The data that follows is to be copied exactly, with each image removed.

(Beginning of Given records)

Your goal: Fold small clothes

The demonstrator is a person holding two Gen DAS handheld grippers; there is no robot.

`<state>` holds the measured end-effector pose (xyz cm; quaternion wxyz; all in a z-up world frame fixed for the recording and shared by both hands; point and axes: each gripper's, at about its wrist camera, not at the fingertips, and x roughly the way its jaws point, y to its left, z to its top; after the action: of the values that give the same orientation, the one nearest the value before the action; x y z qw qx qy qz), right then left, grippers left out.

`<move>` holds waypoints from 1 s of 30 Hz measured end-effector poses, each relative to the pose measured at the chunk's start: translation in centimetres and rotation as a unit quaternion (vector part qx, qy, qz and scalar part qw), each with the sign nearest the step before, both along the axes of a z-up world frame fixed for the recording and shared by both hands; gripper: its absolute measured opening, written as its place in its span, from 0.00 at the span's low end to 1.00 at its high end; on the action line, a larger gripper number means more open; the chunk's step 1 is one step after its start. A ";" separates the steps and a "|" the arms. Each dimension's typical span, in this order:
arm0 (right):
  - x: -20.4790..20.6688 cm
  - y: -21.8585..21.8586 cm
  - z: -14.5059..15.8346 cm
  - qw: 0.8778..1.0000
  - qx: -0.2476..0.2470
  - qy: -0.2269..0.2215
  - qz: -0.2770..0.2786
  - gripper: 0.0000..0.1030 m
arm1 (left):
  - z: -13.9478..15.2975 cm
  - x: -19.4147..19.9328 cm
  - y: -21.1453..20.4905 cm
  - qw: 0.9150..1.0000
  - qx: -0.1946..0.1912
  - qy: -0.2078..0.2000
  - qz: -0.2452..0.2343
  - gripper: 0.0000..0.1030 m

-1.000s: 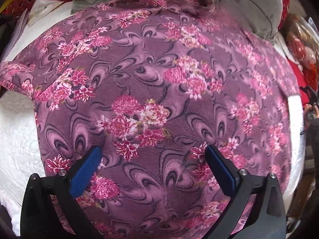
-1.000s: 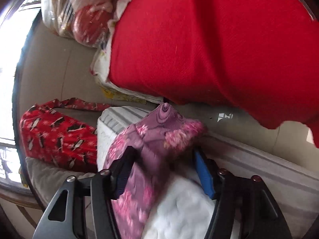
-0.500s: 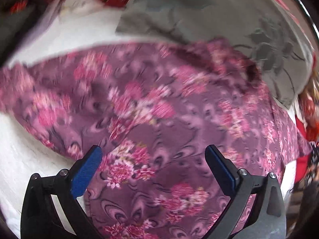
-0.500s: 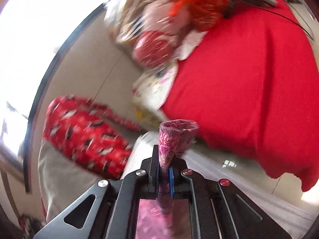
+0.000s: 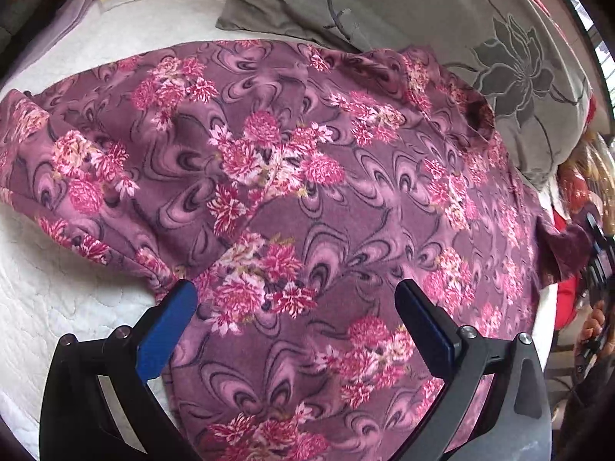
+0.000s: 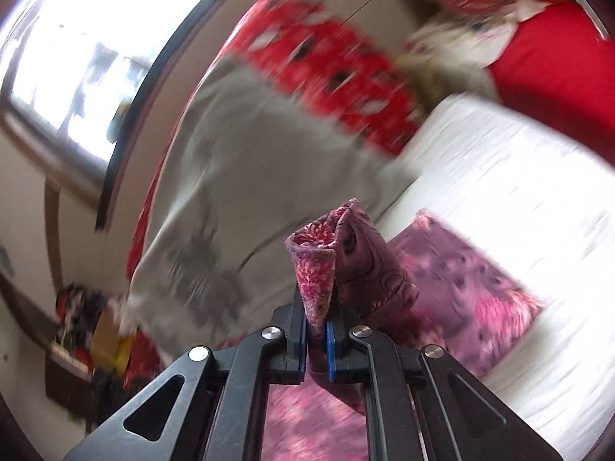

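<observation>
Already clamped tight, the right gripper (image 6: 317,330) pinches a bunched corner of the purple floral garment (image 5: 307,199), which lies spread across the white quilted bed (image 5: 69,299), near a grey flowered pillow (image 5: 442,19) at the far side. The left gripper (image 5: 296,307) hovers above the near hem, jaws wide apart and empty. Soft, light and limp, the fabric likely drapes and sags; edges and corners look the surest holds.

White quilted bedcover (image 5: 73,299), grey flower-print pillow (image 5: 442,19), red patterned cloth (image 6: 338,77), bright window (image 6: 77,38)
</observation>
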<state>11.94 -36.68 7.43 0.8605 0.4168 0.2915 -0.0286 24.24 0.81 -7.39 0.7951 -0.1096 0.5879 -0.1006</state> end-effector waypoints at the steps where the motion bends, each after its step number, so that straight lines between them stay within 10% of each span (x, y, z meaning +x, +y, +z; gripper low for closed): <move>1: 0.4 1.5 0.0 1.000 -0.001 0.002 0.013 0.06 | 0.0 -0.1 0.2 1.000 -0.007 0.002 -0.001 1.00; 15: 5.1 22.3 -2.1 0.981 -0.004 0.035 0.189 0.07 | 1.8 -0.1 8.0 0.985 -0.164 0.049 0.023 1.00; 30: 2.6 29.4 -9.6 0.955 0.085 0.132 0.253 0.19 | 2.8 -0.7 8.8 0.983 -0.177 0.047 0.025 1.00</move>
<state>14.52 -7.28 -2.18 0.7552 0.3934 0.4994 0.1598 23.54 9.56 -4.59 0.7369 -0.2677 0.5947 -0.1778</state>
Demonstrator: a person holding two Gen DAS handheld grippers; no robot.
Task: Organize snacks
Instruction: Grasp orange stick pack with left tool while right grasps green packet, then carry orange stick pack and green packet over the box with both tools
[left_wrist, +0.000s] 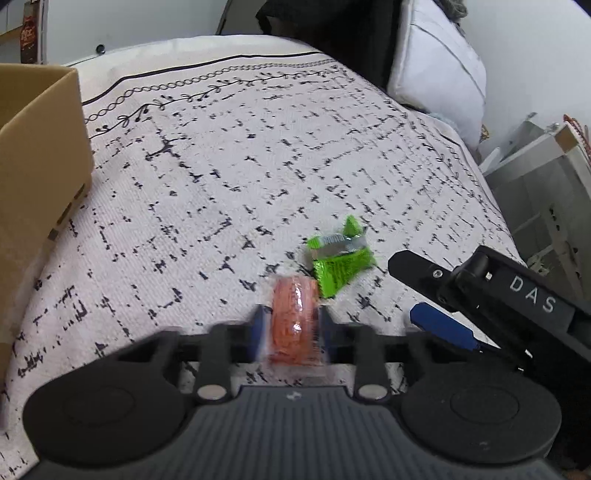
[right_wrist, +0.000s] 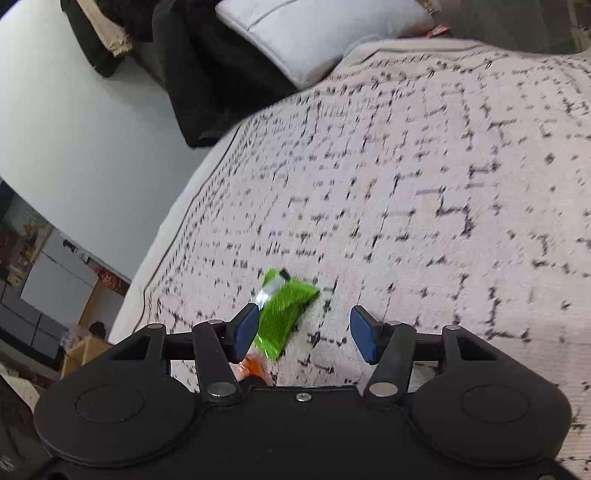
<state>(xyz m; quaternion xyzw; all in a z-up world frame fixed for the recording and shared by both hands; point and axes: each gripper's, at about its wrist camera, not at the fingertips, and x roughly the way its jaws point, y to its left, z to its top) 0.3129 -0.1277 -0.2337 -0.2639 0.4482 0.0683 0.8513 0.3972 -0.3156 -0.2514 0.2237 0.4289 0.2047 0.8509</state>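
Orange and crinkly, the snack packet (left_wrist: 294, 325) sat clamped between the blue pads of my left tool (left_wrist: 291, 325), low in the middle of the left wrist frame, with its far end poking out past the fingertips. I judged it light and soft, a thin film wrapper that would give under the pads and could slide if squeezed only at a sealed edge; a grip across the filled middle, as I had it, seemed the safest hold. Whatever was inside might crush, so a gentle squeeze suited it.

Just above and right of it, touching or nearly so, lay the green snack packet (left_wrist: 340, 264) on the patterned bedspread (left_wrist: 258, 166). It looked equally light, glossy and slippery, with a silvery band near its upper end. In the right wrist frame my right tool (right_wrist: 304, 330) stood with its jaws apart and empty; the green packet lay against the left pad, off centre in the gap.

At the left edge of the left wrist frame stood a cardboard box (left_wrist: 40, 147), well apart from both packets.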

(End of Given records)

§ **Task result**:
Your goal: Fold small clothes

The demonstrator is a person holding two Gen DAS handheld grippers; there is no robot.

`<state>` holds the measured end-effector pose (xyz cm; quaternion wxyz; all in a z-up world frame fixed for the recording and shared by both hands; point and axes: each gripper's, at about its wrist camera, not at the fingertips, and x roughly the way its jaws point, y to its left, z to its top; after the action: of the values that give the same orientation, the one nearest the value before the action; x y z qw qx qy qz), right then left, grippers left out.

`<move>` holds waypoints from 1 s of 30 Hz measured end-effector poses, each relative to the pose measured at the chunk's start: translation in centimetres and rotation as a unit quaternion (vector part qx, qy, qz and scalar part qw), each with the sign nearest the step before, both along the axes of a z-up world frame fixed for the recording and shared by both hands; gripper: its absolute measured opening, written as its place in its span, from 0.00 at the span's low end to 1.00 at its high end; on the action line, a larger gripper number means more open; the chunk's step 1 is one step after its start. A ";" separates the steps and a "|" the arms. Each dimension's typical span, in this order:
arm0 (right):
  - x: -20.4790..20.6688 cm
  - y: -21.8585..21.8586 cm
  - z: -14.5059..15.8346 cm
  - qw: 0.8778..1.0000
  - qx: -0.2476..0.2470
  - qy: -0.2269..0.2215
  - qz: -0.2770..0.2786
  - gripper: 0.0000..0.1030 m
arm1 (left):
  - z: -13.9478..15.2975 cm
  - x: -19.4147..19.9328 cm
  - y: -21.1453..20.4905 cm
  - qw: 0.9150..1.0000
  - qx: -0.1946..0.1912
  - qy: -0.2078..0.2000
  - qz: -0.2452..0.2343
  - gripper: 0.0000..0.1030 m

-1.000s: 
-1.000s: 
-0.500s: 
-0.500s: 
+0.000s: 
+0.000s: 

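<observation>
Already clamped tight, the right gripper (image 6: 317,330) pinches a bunched corner of the purple floral garment (image 5: 307,199), which lies spread across the white quilted bed (image 5: 69,299), near a grey flowered pillow (image 5: 442,19) at the far side. The left gripper (image 5: 296,307) hovers above the near hem, jaws wide apart and empty. Soft, light and limp, the fabric likely drapes and sags; edges and corners look the surest holds.

White quilted bedcover (image 5: 73,299), grey flower-print pillow (image 5: 442,19), red patterned cloth (image 6: 338,77), bright window (image 6: 77,38)
</observation>
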<state>11.94 -36.68 7.43 0.8605 0.4168 0.2915 -0.0286 24.24 0.81 -7.39 0.7951 -0.1096 0.5879 -0.1006</state> end-effector waypoints at the steps where the motion bends, each after its step number, so that straight lines between them stay within 10% of each span (x, y, z meaning +x, +y, +z; gripper low for closed): <move>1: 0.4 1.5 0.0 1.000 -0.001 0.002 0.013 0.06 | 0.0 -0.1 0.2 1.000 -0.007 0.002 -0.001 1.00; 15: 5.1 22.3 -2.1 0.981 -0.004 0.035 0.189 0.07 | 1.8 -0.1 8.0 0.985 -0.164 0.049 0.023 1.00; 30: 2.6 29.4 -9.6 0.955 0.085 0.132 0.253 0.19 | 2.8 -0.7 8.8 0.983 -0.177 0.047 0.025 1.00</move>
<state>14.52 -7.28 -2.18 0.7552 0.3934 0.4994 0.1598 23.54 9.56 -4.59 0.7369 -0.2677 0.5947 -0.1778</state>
Demonstrator: a person holding two Gen DAS handheld grippers; no robot.
Task: Organize snacks
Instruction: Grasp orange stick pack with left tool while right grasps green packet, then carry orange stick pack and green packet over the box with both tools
[left_wrist, +0.000s] 
[right_wrist, +0.000s] 
<state>(xyz m; quaternion xyzw; all in a z-up world frame fixed for the recording and shared by both hands; point and axes: each gripper's, at about its wrist camera, not at the fingertips, and x roughly the way its jaws point, y to its left, z to its top) 0.3129 -0.1277 -0.2337 -0.2639 0.4482 0.0683 0.8513 0.3972 -0.3156 -0.2514 0.2237 0.4289 0.2047 0.8509</state>
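Orange and crinkly, the snack packet (left_wrist: 294, 325) sat clamped between the blue pads of my left tool (left_wrist: 291, 325), low in the middle of the left wrist frame, with its far end poking out past the fingertips. I judged it light and soft, a thin film wrapper that would give under the pads and could slide if squeezed only at a sealed edge; a grip across the filled middle, as I had it, seemed the safest hold. Whatever was inside might crush, so a gentle squeeze suited it.

Just above and right of it, touching or nearly so, lay the green snack packet (left_wrist: 340, 264) on the patterned bedspread (left_wrist: 258, 166). It looked equally light, glossy and slippery, with a silvery band near its upper end. In the right wrist frame my right tool (right_wrist: 304, 330) stood with its jaws apart and empty; the green packet lay against the left pad, off centre in the gap.

At the left edge of the left wrist frame stood a cardboard box (left_wrist: 40, 147), well apart from both packets.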

The required output has been supplied.